What you should do: Return the listing in full and exactly, but without a single picture.

*** Opening Data extract ***

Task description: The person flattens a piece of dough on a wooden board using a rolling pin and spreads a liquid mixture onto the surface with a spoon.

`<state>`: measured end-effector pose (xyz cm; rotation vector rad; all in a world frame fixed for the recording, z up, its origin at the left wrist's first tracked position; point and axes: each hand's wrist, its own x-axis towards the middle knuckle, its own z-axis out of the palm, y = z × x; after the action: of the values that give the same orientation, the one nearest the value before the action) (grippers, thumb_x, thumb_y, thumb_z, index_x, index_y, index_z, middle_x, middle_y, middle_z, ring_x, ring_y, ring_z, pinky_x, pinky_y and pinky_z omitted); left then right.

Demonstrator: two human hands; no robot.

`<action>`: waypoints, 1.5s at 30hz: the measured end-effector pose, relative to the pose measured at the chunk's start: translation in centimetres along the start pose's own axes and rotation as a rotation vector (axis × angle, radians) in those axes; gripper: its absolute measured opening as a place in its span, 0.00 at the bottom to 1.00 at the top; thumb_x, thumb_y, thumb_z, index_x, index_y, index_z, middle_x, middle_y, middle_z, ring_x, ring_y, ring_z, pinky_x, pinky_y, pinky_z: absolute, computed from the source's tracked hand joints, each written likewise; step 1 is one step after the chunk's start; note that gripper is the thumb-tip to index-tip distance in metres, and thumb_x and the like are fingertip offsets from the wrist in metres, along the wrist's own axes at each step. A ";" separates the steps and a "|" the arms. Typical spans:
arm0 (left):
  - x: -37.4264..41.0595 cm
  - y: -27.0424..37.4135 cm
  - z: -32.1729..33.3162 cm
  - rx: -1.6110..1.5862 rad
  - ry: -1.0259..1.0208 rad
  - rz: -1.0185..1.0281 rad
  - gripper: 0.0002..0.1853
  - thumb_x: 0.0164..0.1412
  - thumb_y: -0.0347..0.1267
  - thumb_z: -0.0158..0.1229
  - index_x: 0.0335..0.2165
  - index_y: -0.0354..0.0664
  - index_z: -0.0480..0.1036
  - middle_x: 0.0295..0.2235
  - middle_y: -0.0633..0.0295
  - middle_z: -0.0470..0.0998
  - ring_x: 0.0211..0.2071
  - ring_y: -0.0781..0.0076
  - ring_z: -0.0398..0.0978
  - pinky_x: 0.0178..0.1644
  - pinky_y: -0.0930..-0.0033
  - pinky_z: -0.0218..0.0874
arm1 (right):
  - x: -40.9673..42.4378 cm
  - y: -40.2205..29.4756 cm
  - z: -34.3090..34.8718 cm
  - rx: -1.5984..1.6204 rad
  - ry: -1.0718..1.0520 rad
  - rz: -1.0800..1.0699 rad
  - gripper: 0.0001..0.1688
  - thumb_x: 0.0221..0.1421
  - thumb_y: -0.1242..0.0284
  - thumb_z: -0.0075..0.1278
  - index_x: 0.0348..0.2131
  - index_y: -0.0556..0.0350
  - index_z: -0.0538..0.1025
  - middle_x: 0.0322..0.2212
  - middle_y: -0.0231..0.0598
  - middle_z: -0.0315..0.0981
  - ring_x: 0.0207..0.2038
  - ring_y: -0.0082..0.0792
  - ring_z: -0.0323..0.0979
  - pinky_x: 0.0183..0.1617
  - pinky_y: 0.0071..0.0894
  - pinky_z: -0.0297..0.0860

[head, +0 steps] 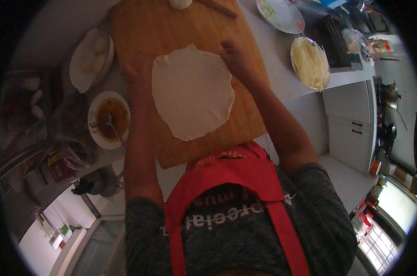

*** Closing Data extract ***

Response area:
Task description: The person flattens a piece of dough on a wooden board using a rolling pin and spreads a liquid mixture onto the surface with a spoon.

`<state>`: measured end-effector pose (xyz cm; rotation vector rad; all in a world frame fixed for the recording, z up, its origin at the left wrist's first tracked position; point and axes: each hand's wrist, its own x-axis towards the middle knuckle, its own z-axis out of the palm, y = z × x; after the action: of the values that give the same orientation, the one nearest the value before the action) (grippers, thumb_x, thumb_y, thumb_z, index_x, index_y, index_z, middle_x, middle_y, middle_z, ring_x, ring_y, ring_z, pinky_x, pinky_y and pinky_z omitted); left then right.

Demonstrator: two human hands; no robot.

`<action>`: waypoints, 1.5s at 30hz: the measured end-effector pose, relative to the pose measured at the chunk's start: translation in centimetres along the start pose's own axes and rotation as a rotation vector (axis × angle, radians) in those axes; gripper: its absolute measured opening as a place in its span, 0.00 at the bottom to 1.00 at the top; thumb_x, thumb_y, thumb_z, index_x, index_y, index_z, middle_x, middle_y, middle_z, ring_x, ring_y, ring_z, pinky_x, pinky_y, pinky_z: absolute, computed from the source's tracked hand joints, each written likewise; step 1 is one step after the chunk's start; note that gripper is the thumb-tip to index-tip distance in metres, and thumb_x and the like are fingertip offsets from the wrist in metres, along the wrist's own axes at each step. A ";" separates the steps and a "|" the arms. Typical spans:
arm0 (left):
  - x: -37.4264..41.0595 cm
  - y: -27.0424..37.4135 cm
  - z: -32.1729..33.3162 cm
  - rx: -1.6110..1.5862 rad
  - ry: -1.0259..1.0208 rad
  - rz: -1.0185..1.0281 rad
  - gripper: 0.0002..0.1853
  - thumb_x: 0.0164..0.1412
  - thumb_y: -0.0347..0.1267
  - thumb_z: -0.0158..0.1229
  - index_x: 0.0335..0.2165
  - index_y: -0.0354..0.0664
  - index_z: -0.0480..0.1036
  - middle_x: 0.0295..0.2235
  - middle_y: -0.0633..0.0295
  - middle_z: -0.0470..0.0998
  - ring_x: 0.0211..0.2071
  - ring_y: -0.0781..0.0076
  - ring_z: -0.0398..0.0978
  - pinky_x: 0.0178..0.1644
  - pinky_y: -0.0930..-0.0033
  - pinky_z: -0.0218..0.0874
arm1 (right):
  - x: -40.9673..42.4378 cm
  - y: -40.2205..29.4756 cm
  - z: -34.3090..34.8718 cm
  - rx: -1.5984..1.6204 rad
  - ry: -1.0718..1.0520 rad
  - rz: -1.0800..1.0699 rad
  - gripper: 0.0001..0.1688
  - thumb_x: 0.0221..0.1421
  - thumb_y: -0.1242..0.0284
  - thumb_z: -0.0075..0.1278
  - index_x: 0.0348..0.2131
  - index_y: -0.0556..0.0350
  - index_z: -0.0538..0.1025
  - middle_x: 0.0322..0.2212
  - middle_y: -0.0231..0.0598
  - middle_z: -0.0315..0.0981
  - ring_x: 0.0207..0.2038
  - ring_y: -0.0082..0.0792
  - ring_z: -0.0323..0.0979
  - pinky_x: 0.0183..0.1617
  - pinky_y: 0.0071..0.0894
  - pinky_z: -0.0297..0.0860

[head, +0 steps] 

Nothing remains to be done, and the exercise is complete.